Die Samenhändlerin (German Edition)
schön, dafür aber umso inniger gesungen.
Nach kurzem Zögern stapfte er neugierig auf die Scheune zu.
»Kann ich Ihnen helfen, mein Herr?« Ohne den Hauch eines Erschreckens schaute die Frau von ihrer Arbeit auf und lächelte Valentin an, der verlegen hinter der Scheunenwand stand und am liebsten in einem Loch in der Erde verschwunden wäre.
»Ich … Es tut mir Leid, wenn ich Sie störe. Aber Sie haben so eindringlich gesungen!«, hörte er sich stottern. Piets Tochter! Krampfhaft versuchte er, sich an ihren Namen zu erinnern.
Sie lachte auf. Kleine Fältchen zogen sich dabei quer über ihre Nase, die in einem Meer von Sommersprossen zu ertrinken schien.
»Eindringlich gesungen – wie schmeichelhaft! Mein Vater sagt immer, wenn ich singe, schrumpeln die Zwiebeln in ihren Körben zusammen. Aber ich mache mir nichts daraus! Wollen Sie zu ihm?«
Valentin trat von einem Bein aufs andere. »Ich …«
Sie seufzte übertrieben. »Sie wollen zu ihm, das habe ich mir doch gedacht! Sie gehören also auch zu denen, die lieber mit dem Drehorgelspieler als mit dem Affen sprechen!« Mit einer resignierenden Geste hob sie die Schultern. »Mein Vater ist gerade beim Verladen, ich glaube sogar, es handelt sich dabei um die Ware, die er für Sie direkt nach Böhmen schicken soll. Aber er dürfte bald wieder hier sein.
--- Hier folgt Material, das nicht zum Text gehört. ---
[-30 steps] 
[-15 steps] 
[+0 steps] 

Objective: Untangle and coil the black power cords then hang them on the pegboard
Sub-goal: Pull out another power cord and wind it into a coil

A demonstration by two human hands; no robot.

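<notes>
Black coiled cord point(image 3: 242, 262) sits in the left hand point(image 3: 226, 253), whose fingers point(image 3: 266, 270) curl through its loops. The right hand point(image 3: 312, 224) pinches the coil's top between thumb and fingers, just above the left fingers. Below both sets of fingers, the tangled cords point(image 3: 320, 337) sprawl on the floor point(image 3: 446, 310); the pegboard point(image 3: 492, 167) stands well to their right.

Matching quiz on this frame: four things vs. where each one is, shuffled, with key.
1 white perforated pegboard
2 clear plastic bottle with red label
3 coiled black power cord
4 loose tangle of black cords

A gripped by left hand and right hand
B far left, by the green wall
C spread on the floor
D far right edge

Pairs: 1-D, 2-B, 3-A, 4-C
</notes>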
Vielleicht kann ich Sie in der Zwischenzeit für meinen Rummel interessieren?« Sie zeigte aufdie Körbe voller Tulpenzwiebeln, die vor ihr auf dem Boden standen.
Ratlos kratzte sich Valentin am Kopf. Wie sollte er ihr den Umstand erklären, dass sie ihre Geschäfte zwar längst abgeschlossen hatten, er aber noch immer auf dem Hof weilte?
»Das ist Rummel ? Ich dachte, dabei handelt es sich um minderwertige Ware. Diese Zwiebeln scheinen mir jedoch von guter Qualität zu sein!«, plapperte er drauflos, nur, um irgendetwas zu sagen. Und um von seinem Blick abzulenken, der an ihr klebte wie eine Fliege am Honigfass. Er empfand sich selbst als unhöflich, konnte aber nichts dagegen tun. Inzwischen war ihm ihr Name wieder eingefallen: Margarita, fast wie die Blume.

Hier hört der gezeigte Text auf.